Requirement
What do the lines from the top of the data through the line with "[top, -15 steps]" say? Quote them exactly and include both ends.

Dataset content
--------------------------------
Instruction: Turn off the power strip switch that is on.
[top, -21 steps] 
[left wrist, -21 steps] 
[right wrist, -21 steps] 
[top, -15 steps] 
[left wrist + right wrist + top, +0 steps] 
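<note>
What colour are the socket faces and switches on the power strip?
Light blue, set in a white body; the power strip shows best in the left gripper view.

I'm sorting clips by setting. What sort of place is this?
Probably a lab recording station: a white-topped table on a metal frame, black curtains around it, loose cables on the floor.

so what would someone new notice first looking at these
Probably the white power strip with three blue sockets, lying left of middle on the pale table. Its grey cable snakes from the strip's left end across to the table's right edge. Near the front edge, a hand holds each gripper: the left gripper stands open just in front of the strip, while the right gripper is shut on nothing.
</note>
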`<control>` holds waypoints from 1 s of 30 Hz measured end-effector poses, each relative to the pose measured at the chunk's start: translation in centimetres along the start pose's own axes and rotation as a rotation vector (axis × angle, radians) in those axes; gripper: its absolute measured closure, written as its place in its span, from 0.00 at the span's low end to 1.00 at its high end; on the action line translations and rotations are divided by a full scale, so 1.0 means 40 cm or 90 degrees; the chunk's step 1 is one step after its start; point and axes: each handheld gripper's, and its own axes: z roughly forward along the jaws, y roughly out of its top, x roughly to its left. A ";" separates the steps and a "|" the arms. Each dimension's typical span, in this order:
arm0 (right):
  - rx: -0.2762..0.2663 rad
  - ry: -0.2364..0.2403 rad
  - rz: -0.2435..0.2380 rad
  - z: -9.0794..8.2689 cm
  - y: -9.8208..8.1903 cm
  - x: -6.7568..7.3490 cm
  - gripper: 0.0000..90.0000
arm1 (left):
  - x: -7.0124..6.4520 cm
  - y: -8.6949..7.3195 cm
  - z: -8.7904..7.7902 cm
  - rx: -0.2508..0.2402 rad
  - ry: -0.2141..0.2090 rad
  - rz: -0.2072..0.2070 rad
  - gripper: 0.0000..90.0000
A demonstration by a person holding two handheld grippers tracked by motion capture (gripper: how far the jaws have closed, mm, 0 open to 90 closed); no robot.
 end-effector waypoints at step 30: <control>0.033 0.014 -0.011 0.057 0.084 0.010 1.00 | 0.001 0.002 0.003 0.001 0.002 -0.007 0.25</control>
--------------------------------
Task output
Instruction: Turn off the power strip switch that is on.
[top, -21 steps] 
[left wrist, -21 steps] 
[right wrist, -21 steps] 
[top, -15 steps] 

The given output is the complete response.